Published: July 10, 2020 | Comments
The past few months have presented huge challenges for businesses and employees around the world, including the disruption for many to a work-from-home environment. While the majority of contact centers are well past the initial hurdle of providing agents access to work from, it was no easy feat as many didn’t have an agile that supported a seamless transition.
Now that we are a few months into getting our bearings, the good news employees have positive feelings about working from home. In our recent agent experience at home study, 57% of contact center employees said they are more likely to recommend their employer to friends and family now that they work from home. Employees are appreciating the work-from-home benefits they have like increased productivity and focus (less office distractions) and no commute, helping them find a good sweet spot for work/life balance.
While employees are enjoying the benefits of working at home, we found that 71% of contact center managers are concerned that working from home can impact the customer experience.

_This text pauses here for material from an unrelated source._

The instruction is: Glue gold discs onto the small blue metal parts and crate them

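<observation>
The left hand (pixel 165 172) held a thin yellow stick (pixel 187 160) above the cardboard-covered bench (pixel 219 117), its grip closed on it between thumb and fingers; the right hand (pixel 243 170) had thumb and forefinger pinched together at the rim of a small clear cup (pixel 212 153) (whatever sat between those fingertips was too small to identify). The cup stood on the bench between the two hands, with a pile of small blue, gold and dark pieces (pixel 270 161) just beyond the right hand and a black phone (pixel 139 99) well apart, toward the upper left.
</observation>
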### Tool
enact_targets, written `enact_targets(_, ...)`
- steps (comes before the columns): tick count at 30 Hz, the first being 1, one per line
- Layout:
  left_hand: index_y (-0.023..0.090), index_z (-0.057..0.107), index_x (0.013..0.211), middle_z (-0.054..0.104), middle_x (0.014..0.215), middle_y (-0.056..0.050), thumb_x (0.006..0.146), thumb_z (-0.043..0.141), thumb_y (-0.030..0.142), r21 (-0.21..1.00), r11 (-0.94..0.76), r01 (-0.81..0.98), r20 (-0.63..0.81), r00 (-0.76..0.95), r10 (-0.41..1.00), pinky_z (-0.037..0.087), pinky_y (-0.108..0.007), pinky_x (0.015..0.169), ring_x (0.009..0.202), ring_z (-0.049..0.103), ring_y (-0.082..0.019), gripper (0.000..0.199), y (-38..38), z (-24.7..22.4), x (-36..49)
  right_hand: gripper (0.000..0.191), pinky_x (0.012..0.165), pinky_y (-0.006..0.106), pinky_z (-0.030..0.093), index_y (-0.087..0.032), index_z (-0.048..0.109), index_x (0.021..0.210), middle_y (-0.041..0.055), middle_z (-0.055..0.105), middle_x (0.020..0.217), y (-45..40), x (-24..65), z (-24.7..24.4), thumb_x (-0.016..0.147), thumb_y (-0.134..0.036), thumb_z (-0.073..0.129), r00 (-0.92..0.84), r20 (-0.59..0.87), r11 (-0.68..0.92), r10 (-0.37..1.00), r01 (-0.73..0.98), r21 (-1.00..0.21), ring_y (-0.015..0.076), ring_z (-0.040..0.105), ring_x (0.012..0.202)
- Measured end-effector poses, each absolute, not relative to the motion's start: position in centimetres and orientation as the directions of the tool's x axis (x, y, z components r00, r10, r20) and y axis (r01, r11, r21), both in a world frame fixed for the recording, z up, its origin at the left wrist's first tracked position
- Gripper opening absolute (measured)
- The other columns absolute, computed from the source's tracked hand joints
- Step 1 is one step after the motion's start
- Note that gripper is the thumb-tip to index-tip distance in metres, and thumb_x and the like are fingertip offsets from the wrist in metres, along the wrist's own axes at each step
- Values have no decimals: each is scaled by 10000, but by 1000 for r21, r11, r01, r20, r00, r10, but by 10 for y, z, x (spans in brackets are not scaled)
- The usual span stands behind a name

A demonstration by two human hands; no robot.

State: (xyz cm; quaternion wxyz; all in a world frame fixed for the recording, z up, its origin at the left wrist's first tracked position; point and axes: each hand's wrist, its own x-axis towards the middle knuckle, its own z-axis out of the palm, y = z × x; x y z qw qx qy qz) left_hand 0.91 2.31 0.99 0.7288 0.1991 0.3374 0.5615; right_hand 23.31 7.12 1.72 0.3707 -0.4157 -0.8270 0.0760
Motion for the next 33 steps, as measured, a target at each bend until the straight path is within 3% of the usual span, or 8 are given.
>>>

So how do contact center supervisors and managers begin to bridge the gap between the obvious benefits working from home provide the agent and making sure that CX doesn’t suffer? Here are some tips for keeping your agents engaged and motivated to continue to deliver the exceptional customer experience in challenging times when resiliency and adapting to change are key.
- Try to keep your in-office routine at home. Continue to hold regular daily stand-up and weekly team meetings, using collaboration tools to provide a remote alternative to in-person interactions.
- Show agents that you’re still available. Working from home, you can’t just peek your head out your office door or stop by desks to talk to your team. So, make sure you are proactively engaging with our agents to see how they are coping and quickly respond to their requests for assistance or support.
- Continue holding agents to your in-office quality standards. Even though everyone is remote, you should still be using the same quality forms and scoring methods that you used in the physical office. Schedule regular debrief and coaching sessions so your team is getting timely feedback and quickly resolve any issues or concerns.
- Keep scheduling weekly 1:1s for direct communication and stick to them. It goes without saying, but communication is always important to team productivity, and even more so when managing remote agents.
- Block “open office” time every day where you’ll be available on a conference bridge for impromptu discussions. Agents can hop on and get their questions answered or address concerns, like a virtual open-door policy.
- Keep agents in the loop. It’s also important to make sure your agents are kept up to date on the latest plans related to COVID and your return to the office policy – even if the update is just that the plan isn’t changing. This approach helps alleviates and gets ahead any unfounded rumors.
- Show that you can go with the flow. This pandemic has made all of us accept that life today is very unpredictable. Lead by example and show your agents that you’re open to new ways of working, solving problems and supporting both them and your customers.
- Talk to each of your agents to understand their unique situations. Some may have kids at home or have spouses that work opposite hours. Once you know their specific situation you might be able to offer accommodations to help.
- Adjust schedules. Something as simple as a longer lunch period could be the difference between sanity and chaos in your agent’s house. Workforce management techniques like block scheduling, split shifts, or optional voluntary time off can help your agents balance their personal and professional responsibilities.
Share Performance Metrics
- Let technology bridge the gap. Many agents get performance insights by quickly glancing at wallboards in the contact center, or by hearing the latest information from their supervisor as they walk by or from a colleague at the coffee machine. In the absence of these in-office touch points, you need to find ways to make sure agents are still getting those insights. Use technology to make the delivery of these insights and feedback as efficient as possible.As an example, NICE inContact CXone Quality Management sends automatic notifications to your agents desktop to let them know that a new quality management evaluation or coaching package has been routed to them. When the work is automated, there’s no delay in keeping agents updated.
- Empower your agents with performance data. Use the real-time dashboards and agent scorecards that are available on the agent desktop to replace the gap left by not having wallboards. These insights are great because they act as a barometer on how individual agents and the team are performing. The ability to see this in real time from home is huge, rather than waiting daily for a performance email form a supervisor, in which case it’s too late to course correct.
- Bring on the games: In most organizations, the contact center is always the fun team. They’re the first to host potlucks and celebrations and fill the room with energy. It’s a big cultural change as agents move from an active social environment to working alone in their home office. But, with some effort the change doesn’t have to be drastic. Hold a dance, fitness or bake challenge or a theme day and share the pictures to vote on the winner.
- Schedule ongoing virtual coffee breaks and happy hours. These informal get-togethers are also a good idea because you can mandate them as them work-free zones, where you get together and chat.
- Incorporate more gamification than before. Incentivize certain performance metrics– just make sure the metrics make sense for your business and you keep it fair providing enough equal opportunities to win.
- Assign remote work buddies. Outside of planned coffee breaks and happy hours, have someone check in on your agents and ask how things are going. This type of informal outreach can go a long way in making sure agents feel supported.